Hoje é domingo. Daqui a umas horas, dois canais generalistas vão enfrentar-se em mais um duelo de programação. A novidade é que, desta vez, não vão esgrimir casas com gente de reputação duvidosa, nem ficção nacional de baixo custo.
Às 14h, a TVI estreia um produto Spielberg intitulado
"Terra Nova". Uma família recua 85 milhões de anos no tempo para salvar o mundo. Ficção científica, efeitos especiais, mistério. Só o custo do episódio piloto daria para comprar um banco português daqueles muito aflitinhos (14,5 milhões de dólares).
Às 14h45, a SIC lança
"Pan Am", uma série mais em conta, também muito na berra porque pretende ser um "Mad Men" passado na aviação comercial dos anos 60. Hospedeiras sensuais, mas pouco sexo e nada de tabaco que a Disney não permite essas poucas vergonhas.
Novidades:
- São duas séries fresquinhas (estrearam nos Estados Unidos no fim de Setembro).
- Estão a sair nas generalistas em primeiro lugar.
- Não foram recambiadas para a madrugada de um dia de semana.
Não é a primeira vez que temos séries de topo no início da tarde de fim de semana das generalistas. Assim de repente lembro-me do "Prison Break". Admito que hajam outros exemplos.
O que chama a atenção é a frescura do produto em causa e o facto de haver uma marcação cerrada entre ambos os canais. Isto, numa altura em que o
share diário do cabo superou o do maior canal generalista.
Ou seja, aumentou o número de espectadores a migrar para a oferta alternativa do cabo, com maior variedade, outro tipo de progrmação e
breaks publicitários mais curtos.
É preciso ver se esta tendência se manterá quando a crise financeira nos cair em cima com toda a força (cortar nos serviços pagos de televisão será uma das primeiras reacções do povo à rasca).

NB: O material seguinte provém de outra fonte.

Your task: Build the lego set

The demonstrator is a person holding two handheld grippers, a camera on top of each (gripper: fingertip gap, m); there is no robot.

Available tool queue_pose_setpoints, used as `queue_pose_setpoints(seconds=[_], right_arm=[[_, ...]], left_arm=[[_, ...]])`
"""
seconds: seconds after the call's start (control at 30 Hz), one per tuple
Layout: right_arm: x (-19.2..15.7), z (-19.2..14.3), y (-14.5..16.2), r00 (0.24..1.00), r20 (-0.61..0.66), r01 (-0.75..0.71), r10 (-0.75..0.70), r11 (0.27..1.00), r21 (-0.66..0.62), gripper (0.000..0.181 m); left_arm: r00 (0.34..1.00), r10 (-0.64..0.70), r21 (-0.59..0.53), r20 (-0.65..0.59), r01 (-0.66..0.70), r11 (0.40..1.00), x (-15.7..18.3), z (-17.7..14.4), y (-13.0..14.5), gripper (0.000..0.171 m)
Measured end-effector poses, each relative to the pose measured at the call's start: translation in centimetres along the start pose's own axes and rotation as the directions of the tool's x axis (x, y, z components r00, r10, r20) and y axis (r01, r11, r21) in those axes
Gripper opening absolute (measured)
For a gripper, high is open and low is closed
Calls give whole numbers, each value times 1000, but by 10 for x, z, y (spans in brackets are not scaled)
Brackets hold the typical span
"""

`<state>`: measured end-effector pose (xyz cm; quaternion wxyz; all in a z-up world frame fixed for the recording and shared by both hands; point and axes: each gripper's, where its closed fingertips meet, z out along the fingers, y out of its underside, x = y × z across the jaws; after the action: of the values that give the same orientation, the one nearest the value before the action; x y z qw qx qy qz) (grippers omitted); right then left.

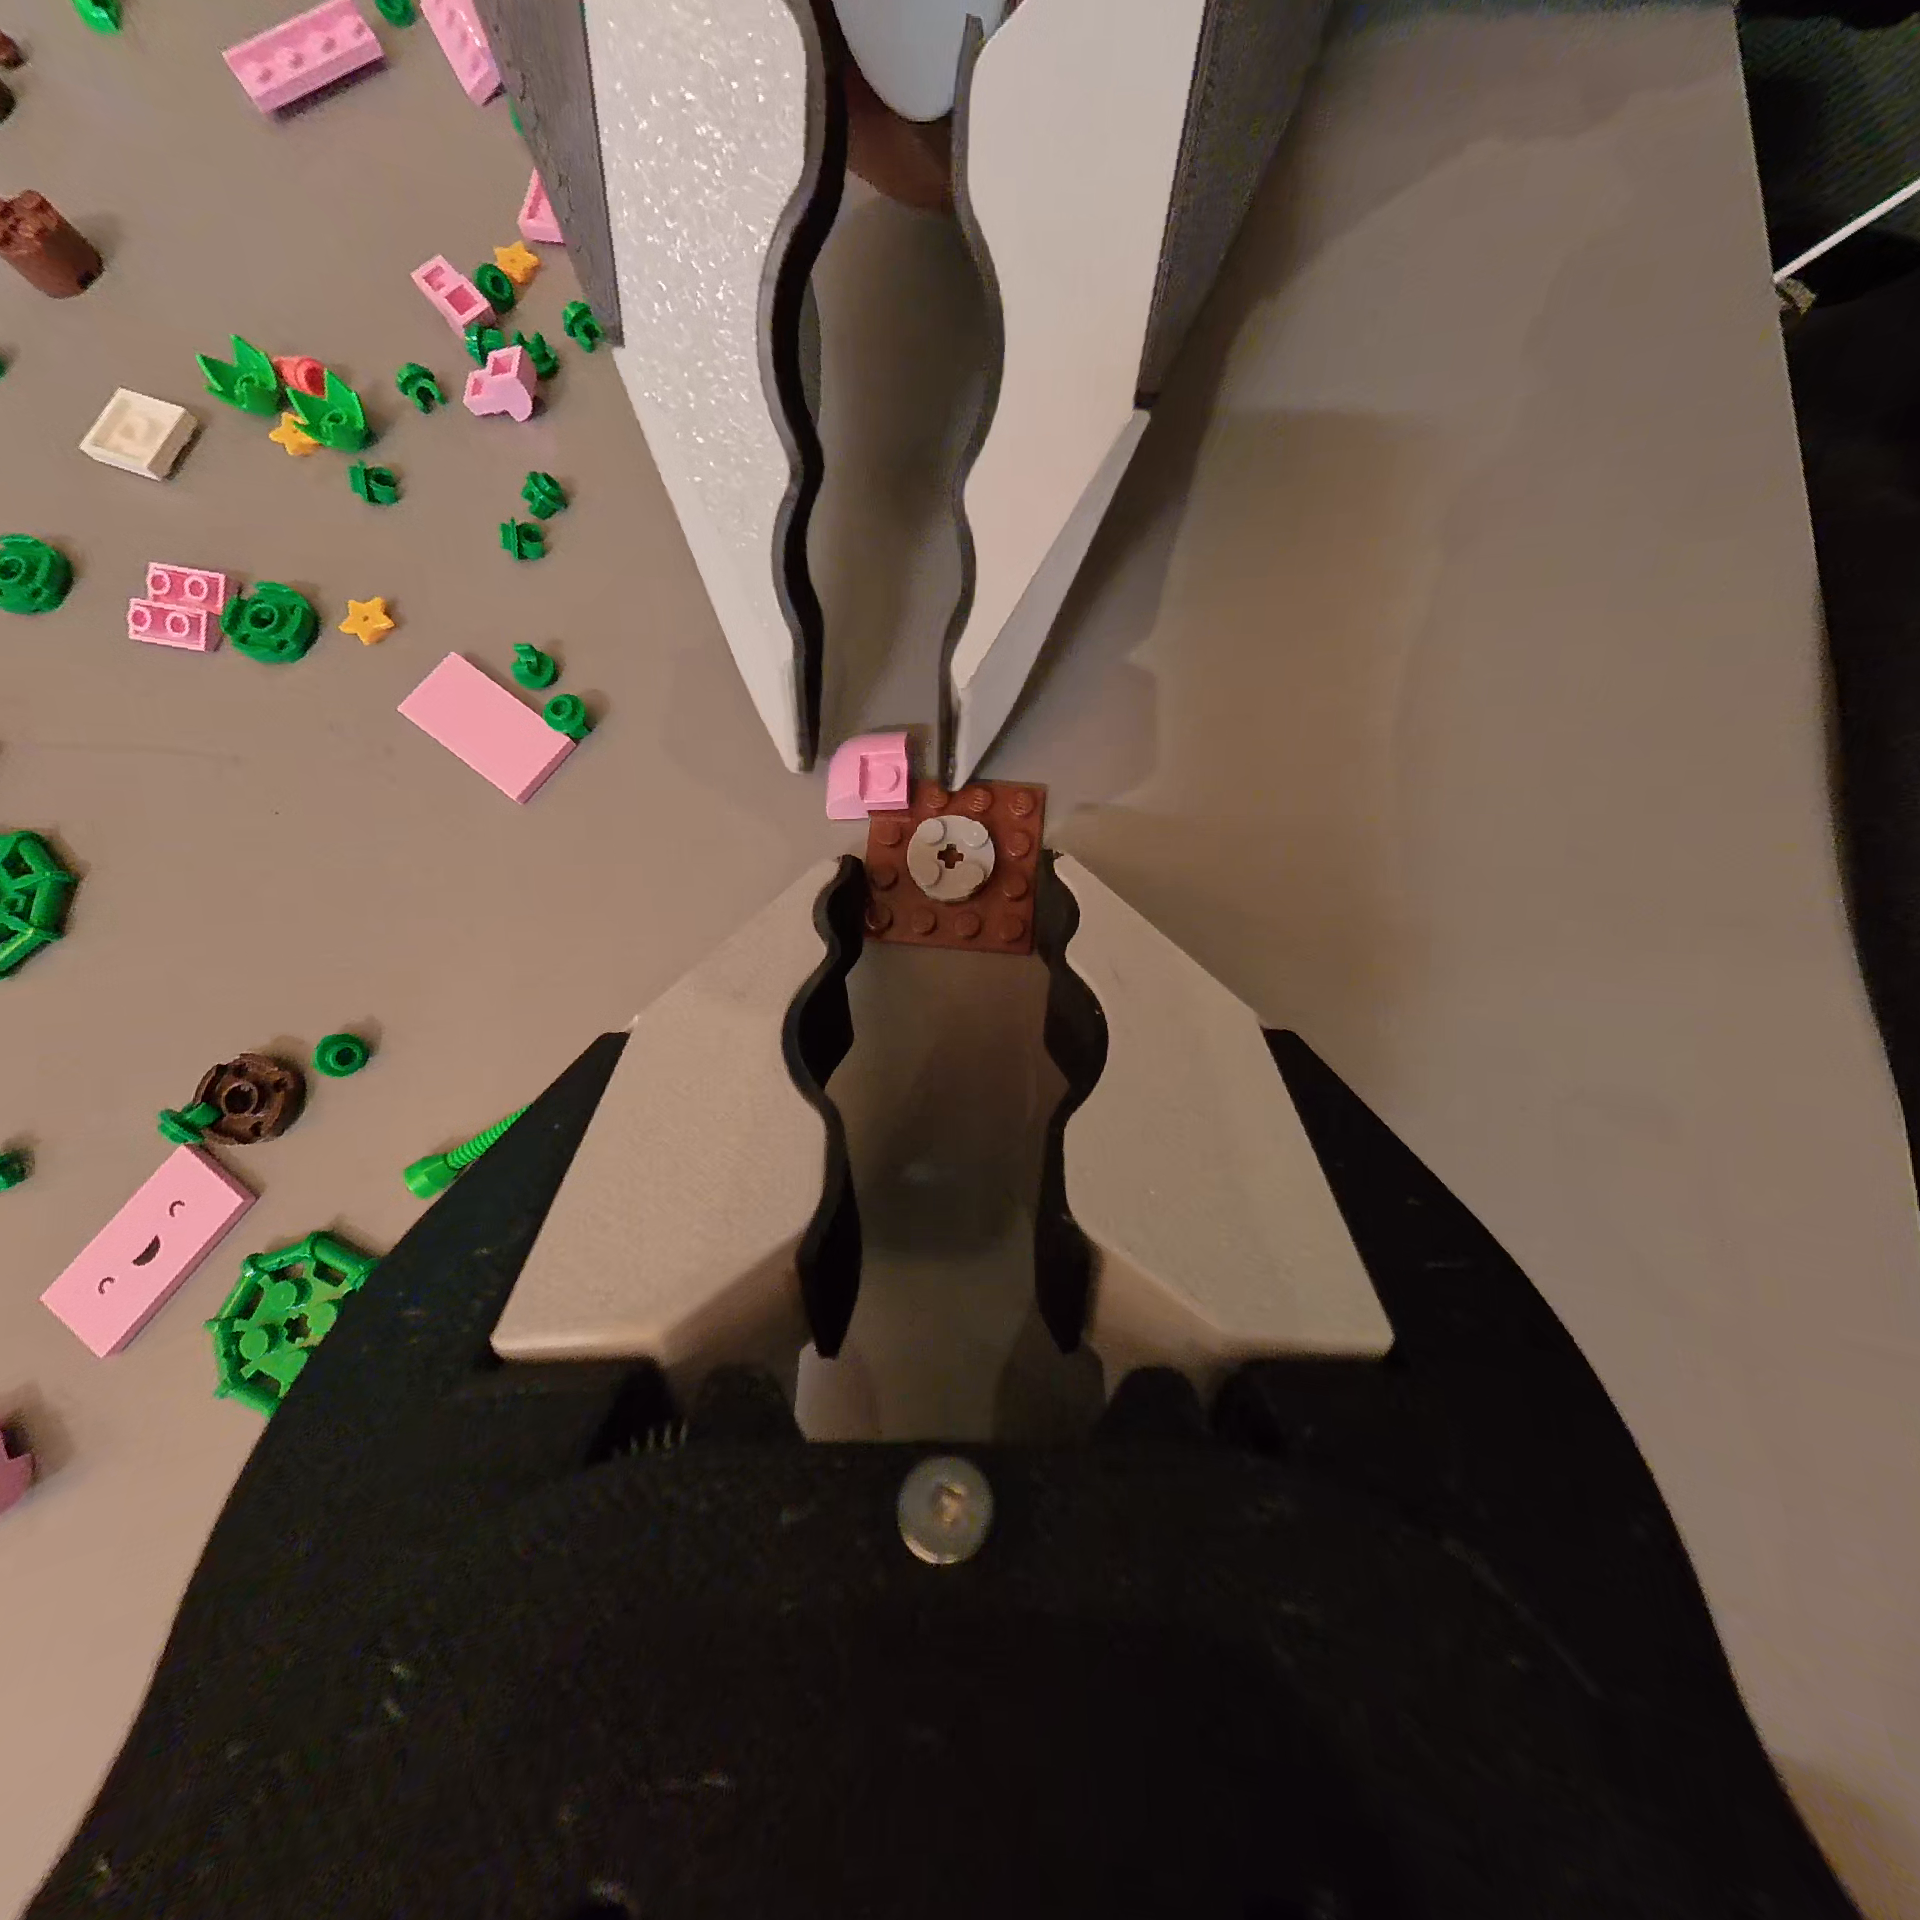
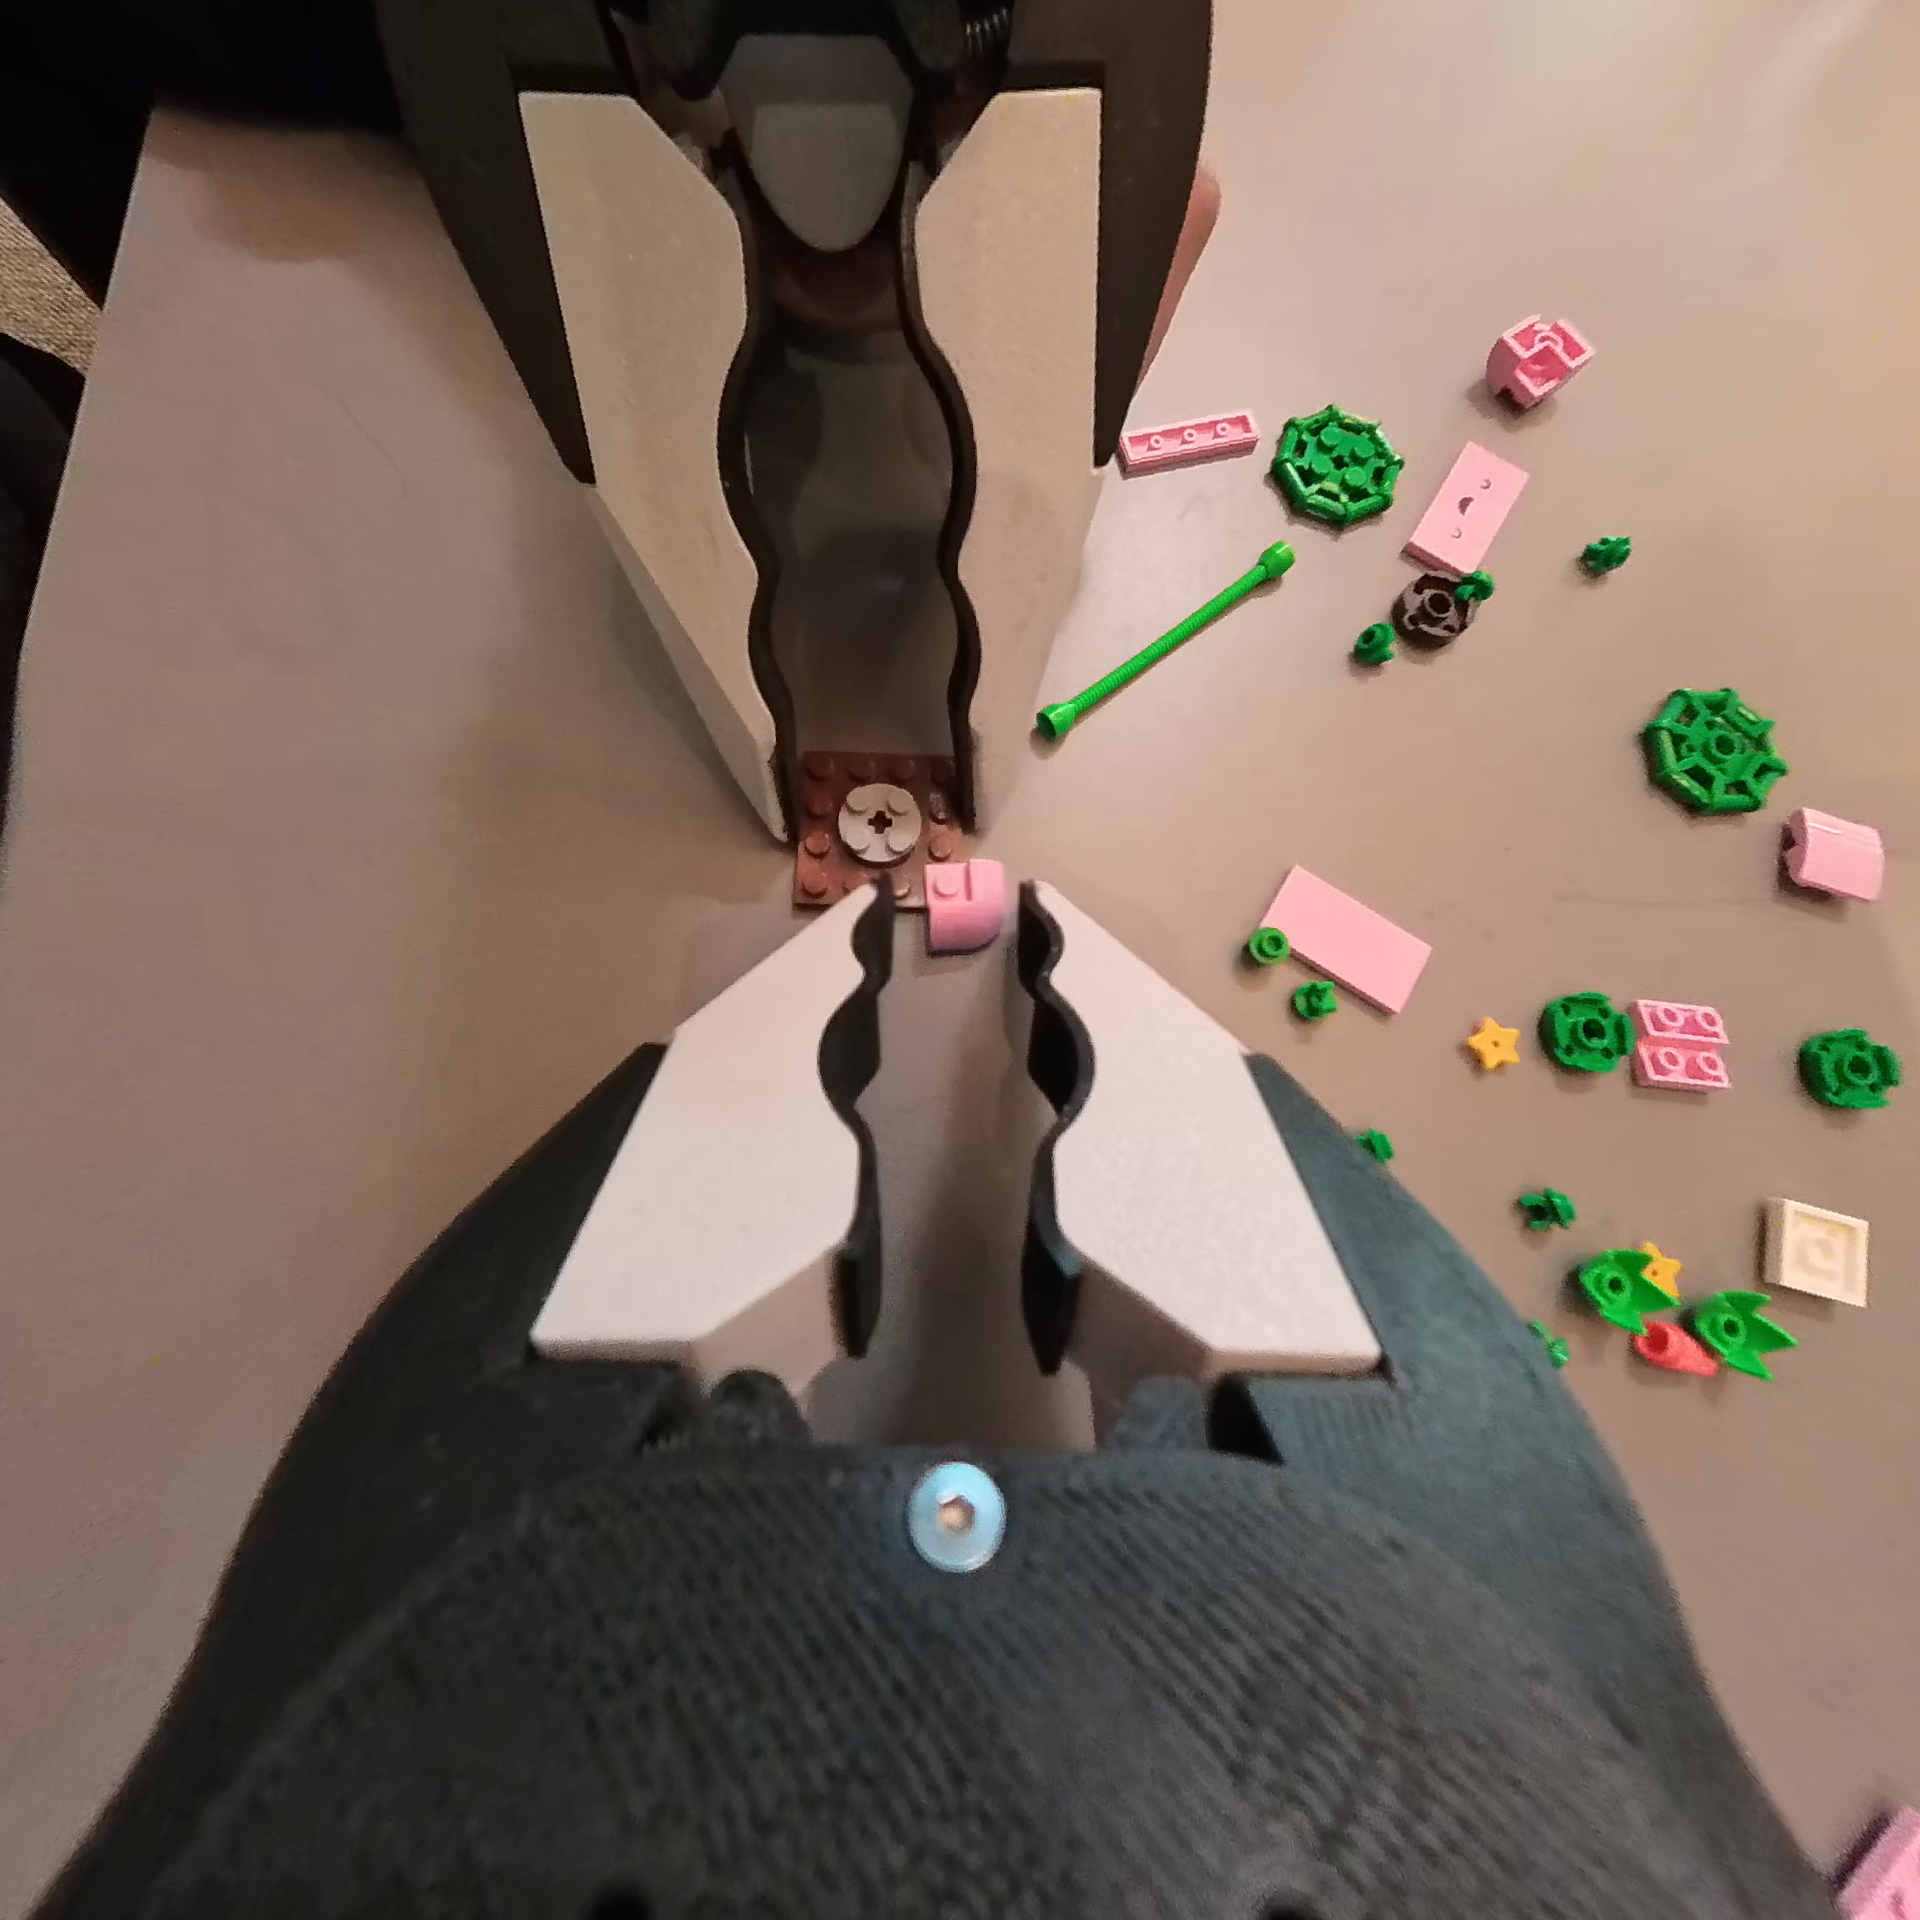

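Facing tip to tip low over the table (image 1: 1403, 831): left gripper (image 1: 954, 871) clamps brown plate (image 1: 997, 914) edges; right gripper (image 2: 956, 899) slightly parted, pink curved brick (image 2: 964, 906) between tips at plate's corner, grip unclear.

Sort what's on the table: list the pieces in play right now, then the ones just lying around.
In play:
brown plate, held by the left hand-held gripper
grey round piece on it
small pink curved brick at the plate's corner, by the right hand-held gripper

Lying about:
green flexible rod
white tile
yellow star
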<state>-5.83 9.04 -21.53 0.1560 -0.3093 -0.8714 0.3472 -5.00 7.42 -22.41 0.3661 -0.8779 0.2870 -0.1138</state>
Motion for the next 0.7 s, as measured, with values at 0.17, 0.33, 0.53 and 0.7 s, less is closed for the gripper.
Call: queue_pose_setpoints(seconds=[0.17,0.33,0.53,0.7], right_arm=[[1,-3,1,1000,-2,-5,5,1000,1,25],[-2,-4,0,999,33,-17,16,1000,13,24],[-6,-4,4,999,44,-7,7,1000,-12,23],[-7,-5,7,999,48,1,1,999,-32,19]], left_arm=[[1000,0,0,0,0,1000,0,0,0,32],[1000,0,0,0,0,1000,0,0,0,32],[1000,0,0,0,0,1000,0,0,0,32],[1000,0,0,0,0,1000,0,0,0,32]])
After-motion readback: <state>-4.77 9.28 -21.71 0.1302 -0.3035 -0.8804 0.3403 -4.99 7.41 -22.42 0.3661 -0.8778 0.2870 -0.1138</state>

De qualquer forma, hoje, a situação é esta: nota-se uma saturação do modelo de programação dos canais privados, SIC e TVI (a RTP é um caso à parte porque atravessa uma fase de reestruturação) e há uma fuga para o cabo onde os canais de séries lideram.
Em teoria, a migração começa pelo topo da pirâmide, ou seja, pelos portugueses urbanos, com maior poder de compra - em teoria os que mais interessam aos anunciantes. A melhor forma de combater esta tendência é oferecer produto superior ao da concorrência. Séries mais frescas e com maior impacto.
Será esse o objectivo destas estreias?
(
O pior é mesmo ter de gramar com 15 minutos de anúncios. Felizmente existem as boxes que permitem gravar tudo e passar por cima dos spots aborrecidos que uns tipos compraram a peso de ouro. A vida é boa, às vezes.)